Andrés Manuel López Obrador y su pueblo han comenzado a enfrentar una de las peores decadencias imaginables en cualquier civilización: un país escandalosamente saqueado, asolado por las más crueles organizaciones criminales, sin crecimiento económico en los últimos treinta años y con una de las más abismales desigualdades del mundo entre ricos y pobres. Y complicado recientemente por una pandemia mundial inesperada que ha azotado casi todas las áreas de la vida nacional. Con todo, la historia nos ha abierto un nuevo portal que conduce a un túnel largo y oscuro por donde será menester transitar a duras y riesgosas penas, con enorme esperanza y altas dosis necesarias de imaginación y pragmatismo. Al otro lado del peligroso túnel está la expectativa de una nueva era mexicana, con parámetros más humanos para alcanzar el bienestar social, ejercer la política y convivir con ética ciudadana. La única forma de realizar esta travesía nacional es mediante el último y fundamental principio de modernidad pendiente: la fraternidad. Principio de convivencia que ninguna revolución en la historia ha cumplido hasta el momento. Ahora corresponde a México lanzarse en pos de ella. Qué oportunidad tan honrosa.

Modernidad a la vista

Estado esperanzador vs Estado oxidado, bloque social democrático y popular vs bloque elitista… Bajo esta pugna histórica, los mexicanos vivimos con intensidad particular el movimiento político identificado como la 4T, el cual va venciendo la resistencia de los restauracionistas y sus corifeos a base de franqueza, firmeza política, intenso activismo presidencial, capacidad de persuasión pública -y una buena dosis de inocencia también.


¿Hacia dónde nos lleva esta pugna histórica? Pregunta apasionante para quienes consideramos vivir tiempos interesantes. Como se sabe, el ascenso al poder de Andrés Manuel López Obrador (AMLO) y su partido Morena fue consecuencia inevitable del cambio en la correlación de fuerzas políticas ante la descomposición y caída del viejo régimen corrupto, presidencialista y de simulación democrática que promovió, mediante el más voraz capitalismo de cuates –modalidad de huarache del nefasto neoliberalismo económico-, uno de los mayores saqueos de que tenga memoria el país. 
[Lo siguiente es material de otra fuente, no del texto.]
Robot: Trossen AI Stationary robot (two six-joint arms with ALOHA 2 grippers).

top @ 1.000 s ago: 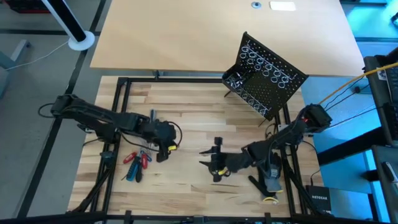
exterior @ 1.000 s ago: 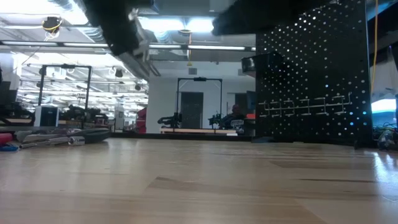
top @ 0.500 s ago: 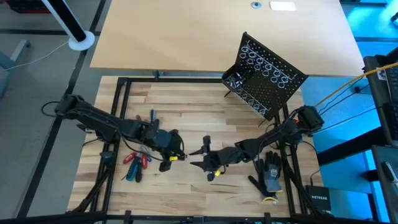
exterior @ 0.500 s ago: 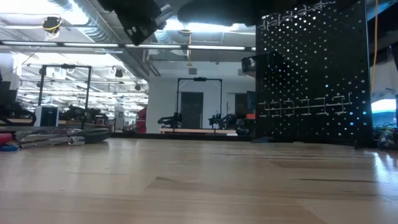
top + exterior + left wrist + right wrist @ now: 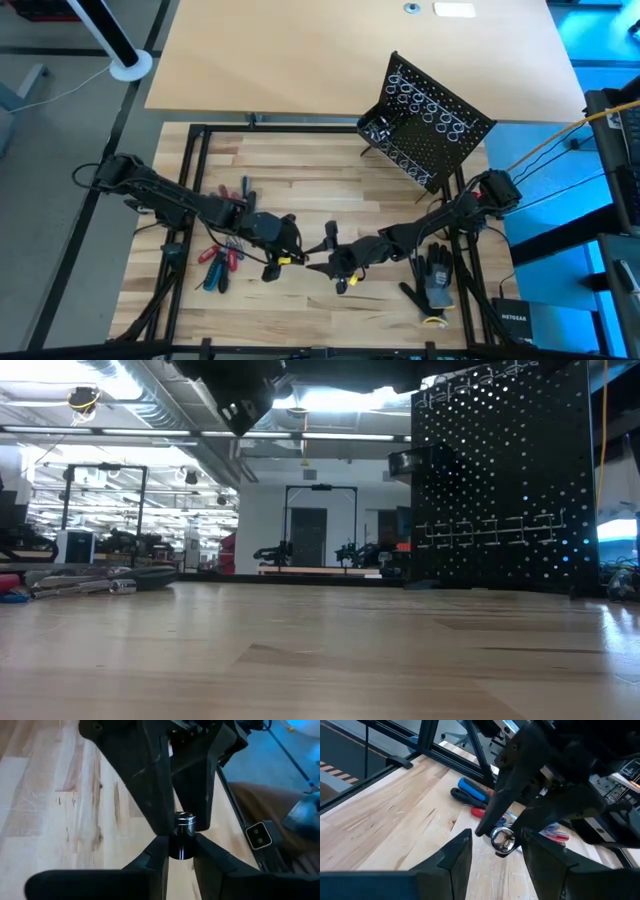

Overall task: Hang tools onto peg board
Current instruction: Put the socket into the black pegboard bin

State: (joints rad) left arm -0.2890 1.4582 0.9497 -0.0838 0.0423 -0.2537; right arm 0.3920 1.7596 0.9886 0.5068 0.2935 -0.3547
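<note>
Left gripper (image 5: 181,851) clamps a silver socket (image 5: 184,823); right gripper (image 5: 492,851), at its 3 o'clock, fingers spread around the socket.

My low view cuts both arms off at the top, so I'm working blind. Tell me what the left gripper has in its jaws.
Observer: The left gripper is shut on a small silver socket, above the middle of the table.
Operator: Give me the right gripper's position.
Observer: The right gripper meets it tip to tip, its jaws open on either side of the silver socket, not closed on it.
Operator: Name anything lying by the right arm.
Observer: A work glove lies flat on the table beside that arm.
</note>
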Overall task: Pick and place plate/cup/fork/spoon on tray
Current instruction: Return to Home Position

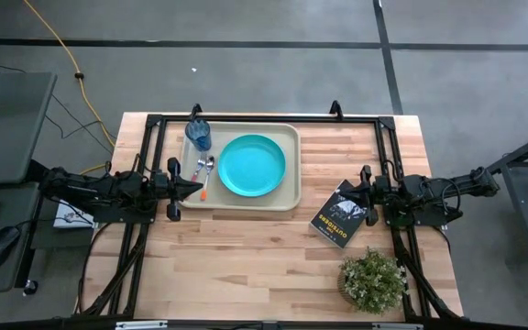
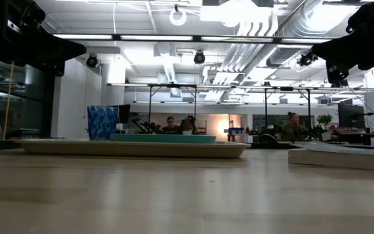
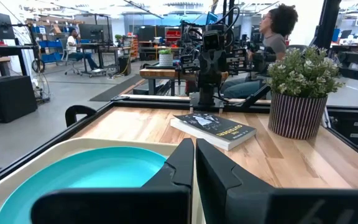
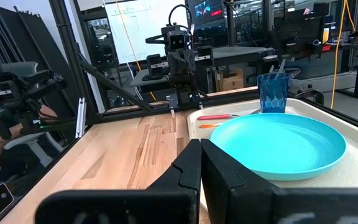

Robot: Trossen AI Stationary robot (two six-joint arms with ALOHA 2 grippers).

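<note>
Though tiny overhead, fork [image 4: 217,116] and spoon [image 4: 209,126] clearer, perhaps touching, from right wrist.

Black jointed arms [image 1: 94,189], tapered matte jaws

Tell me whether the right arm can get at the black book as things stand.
Probably yes. The black book lies flat on the table right by the right gripper, with nothing on it; the potted plant stands apart. The gripper is shut and would have to open first.
</note>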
El proyecto del nuevo gobierno emanado de las urnas es, desde luego, el rescate de la nación en ruinas, pero bajo bases dignas: la instauración de un régimen democrático irreversible garantizado por un Estado estoico que impulse el desarrollo económico con justicia social bajo el respeto absoluto a las leyes; renglón central de lo anterior es la lucha contra la corrupción para redistribuir en forma más equitativa, tanto por vías productivas como asistenciales, la riqueza entre los pobres. Ello tiene, además, implicaciones en distintas áreas clave de intervención pública como la educación, la salud, la infraestructura de comunicación y transporte, la recuperación y desarrollo del sector energético y la opción mediata de ampliar para la población las oportunidades económicas y de calidad de vida para combatir las causas últimas de la delincuencia. El amplio respaldo popular a este programa distinto de nación (con más del 50% de los votos emitidos) es suficiente para considerar a la 4T como el inicio de un proceso de cambio profundo que llegará, en principio, hasta donde lo permitan las circunstancias nacionales e internacionales.